Between 2021 and 2022, CISA recognized an emerging Chinese APT campaign impacting state, local, tribal, and territorial (SLTT) partners, with the actors employing the use of common tactics, techniques, and procedures. CISA collaborated with affected SLTT government organizations and JCDC members to better understand the nature of the activity and identify multiple zero-day vulnerabilities used as initial intrusion vectors. CISA also acted as a broker to share timely and actionable network defense information among JCDC members and SLTT governments. This broader perspective enabled multiple SLTT governments to locate and respond to associated intrusion activity while supporting JCDC members’ understanding of the same. Finally, CISA collaborated with SLTT organizations and JCDC members, including interagency partners, to develop two network defense advisories based on this activity and share with JCDC members and SLTT partners.

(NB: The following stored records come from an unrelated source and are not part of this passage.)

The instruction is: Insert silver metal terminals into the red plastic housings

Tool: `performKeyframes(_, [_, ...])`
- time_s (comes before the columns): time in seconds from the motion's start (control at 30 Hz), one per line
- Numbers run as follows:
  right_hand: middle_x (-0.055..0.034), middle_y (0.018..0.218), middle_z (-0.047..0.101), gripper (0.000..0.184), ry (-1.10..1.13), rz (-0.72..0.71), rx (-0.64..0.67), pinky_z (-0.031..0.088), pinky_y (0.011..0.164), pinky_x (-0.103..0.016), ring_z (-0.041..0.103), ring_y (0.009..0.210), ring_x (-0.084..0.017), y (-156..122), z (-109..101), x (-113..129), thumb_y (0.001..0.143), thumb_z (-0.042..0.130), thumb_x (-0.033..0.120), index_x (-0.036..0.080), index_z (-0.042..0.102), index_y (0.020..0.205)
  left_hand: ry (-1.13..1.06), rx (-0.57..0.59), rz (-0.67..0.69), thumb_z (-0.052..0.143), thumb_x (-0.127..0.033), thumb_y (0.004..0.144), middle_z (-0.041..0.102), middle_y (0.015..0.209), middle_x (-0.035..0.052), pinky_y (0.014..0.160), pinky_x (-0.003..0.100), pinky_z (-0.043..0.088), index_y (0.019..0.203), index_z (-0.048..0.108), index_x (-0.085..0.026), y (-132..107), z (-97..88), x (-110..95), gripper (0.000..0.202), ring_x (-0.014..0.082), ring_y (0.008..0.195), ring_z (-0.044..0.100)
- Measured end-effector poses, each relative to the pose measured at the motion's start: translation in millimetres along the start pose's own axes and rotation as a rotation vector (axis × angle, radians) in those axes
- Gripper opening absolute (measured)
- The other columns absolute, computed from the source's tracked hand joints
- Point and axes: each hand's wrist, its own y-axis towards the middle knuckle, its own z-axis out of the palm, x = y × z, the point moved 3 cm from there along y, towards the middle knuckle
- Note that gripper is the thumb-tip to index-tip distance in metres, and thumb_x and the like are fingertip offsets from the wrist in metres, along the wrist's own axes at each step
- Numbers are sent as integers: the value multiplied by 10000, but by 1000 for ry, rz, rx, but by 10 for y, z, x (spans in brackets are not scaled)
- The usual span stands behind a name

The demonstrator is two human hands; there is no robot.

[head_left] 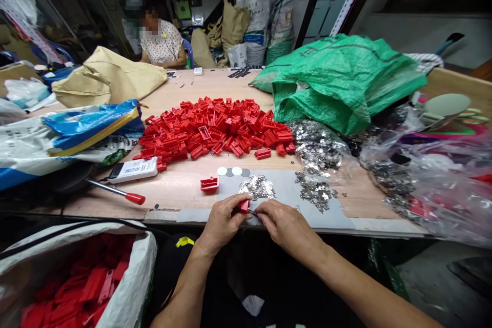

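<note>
At the table's front edge, my left hand (pixel 222 224) pinches a small red plastic case (pixel 243 206) between thumb and fingers. My right hand (pixel 285 226) is closed on a thin dark metal piece (pixel 252 212), whose end touches or enters the case; its exact kind is too small to tell. Just beyond my fingers lies a heap of small shiny metal contact pieces (pixel 258 187) on a grey sheet (pixel 284 205). A single red case (pixel 209 185) rests left of that sheet, open side showing. A second pile of metal contact pieces (pixel 315 192) is to the right.
A large pile of red cases (pixel 215 128) covers the table's middle. Around it are a green woven sack (pixel 338 77), plastic bags of metal parts (pixel 321 146), a white box-shaped device (pixel 134 169) and a red-tipped lever (pixel 134 198). A sack of red parts (pixel 144 251) stands lower left. Another person (pixel 163 43) sits opposite.
</note>
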Motion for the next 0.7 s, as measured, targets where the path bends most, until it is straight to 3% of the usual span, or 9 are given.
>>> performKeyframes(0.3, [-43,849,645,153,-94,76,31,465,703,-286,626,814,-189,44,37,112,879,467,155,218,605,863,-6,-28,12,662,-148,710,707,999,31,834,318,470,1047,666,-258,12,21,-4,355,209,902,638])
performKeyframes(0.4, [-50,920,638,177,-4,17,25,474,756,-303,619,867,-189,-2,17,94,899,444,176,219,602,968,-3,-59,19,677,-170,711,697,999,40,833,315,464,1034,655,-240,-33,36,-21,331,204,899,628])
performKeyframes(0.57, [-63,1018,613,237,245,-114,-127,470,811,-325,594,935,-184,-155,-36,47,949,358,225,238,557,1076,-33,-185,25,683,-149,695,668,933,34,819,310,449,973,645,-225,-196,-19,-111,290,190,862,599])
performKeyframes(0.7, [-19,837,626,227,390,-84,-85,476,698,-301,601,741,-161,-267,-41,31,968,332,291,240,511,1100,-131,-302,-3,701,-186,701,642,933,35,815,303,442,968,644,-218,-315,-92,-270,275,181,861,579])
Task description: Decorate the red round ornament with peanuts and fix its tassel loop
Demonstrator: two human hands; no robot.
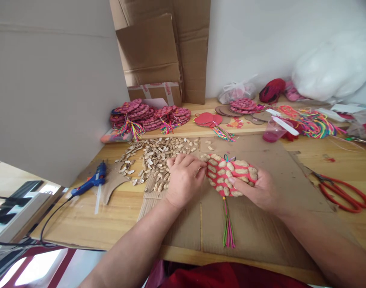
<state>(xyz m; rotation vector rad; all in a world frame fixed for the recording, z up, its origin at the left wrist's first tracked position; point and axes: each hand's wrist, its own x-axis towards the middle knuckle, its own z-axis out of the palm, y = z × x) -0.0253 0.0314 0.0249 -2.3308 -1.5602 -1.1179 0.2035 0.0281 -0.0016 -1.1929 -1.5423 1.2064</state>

With the approach of the 2022 midterm elections, JCDC has ramped up efforts to support the CISA elections security mission via a range of events, resources, and synchronized communications and operations for the duration of the election season. In August 2022, CISA worked with JCDC members to release a new toolkit of free services and tools to help enhance the cybersecurity and cyber resilience of U.S. election infrastructure. The toolkit includes free tools, services, and resources provided by CISA, JCDC members, and others across the cybersecurity community. The toolkit offers stakeholders—including state and local government officials, election officials, and vendors—resources to protect themselves against common cyber threats like phishing, ransomware, and distributed denial-of-service attacks.
In July 2022, JCDC coordinated the response to a high-visibility, high-priority international event: an intrusion into the network of the Albanian National Agency for Information Society (AKSHI), which is Albania’s national Computer Emergency Response Team (CERT). After learning of the compromise, JCDC engaged with AKSHI and U.S. federal partners to learn more about the incident and determine next steps. AKSHI shared indicators of compromise (IOCs) and malware samples with JCDC and granted JCDC permission to further share the IOCs and samples with trusted industry partners, including JCDC member companies. JCDC members, in turn, shared helpful analysis back with AKSHI. JCDC also connected Albania with partners at Twitter and Discord to remove content posted by the AKSHI network intruders from the social media platforms. This incident demonstrates the power of JCDC’s public-private partnerships model to provide a foreign government with quick and comprehensive expert analysis and incident response guidance.
Recognizing the need to further increase U.S. government focus on the cybersecurity and resilience of industrial control systems (ICS), CISA recently expanded JCDC to form JCDC-ICS. JCDC-ICS includes ICS industry experts, 10 new companies—including security vendors, integrators, and distributors—and two current JCDC partners with experience in ICS and operational technology (OT).
JCDC-ICS leverages the knowledge, visibility, and capabilities of the ICS community to build plans around the protection and defense of control systems; inform U.S. government guidance on ICS/OT cybersecurity; and contribute to operational fusion across private and public partners in the ICS/OT space.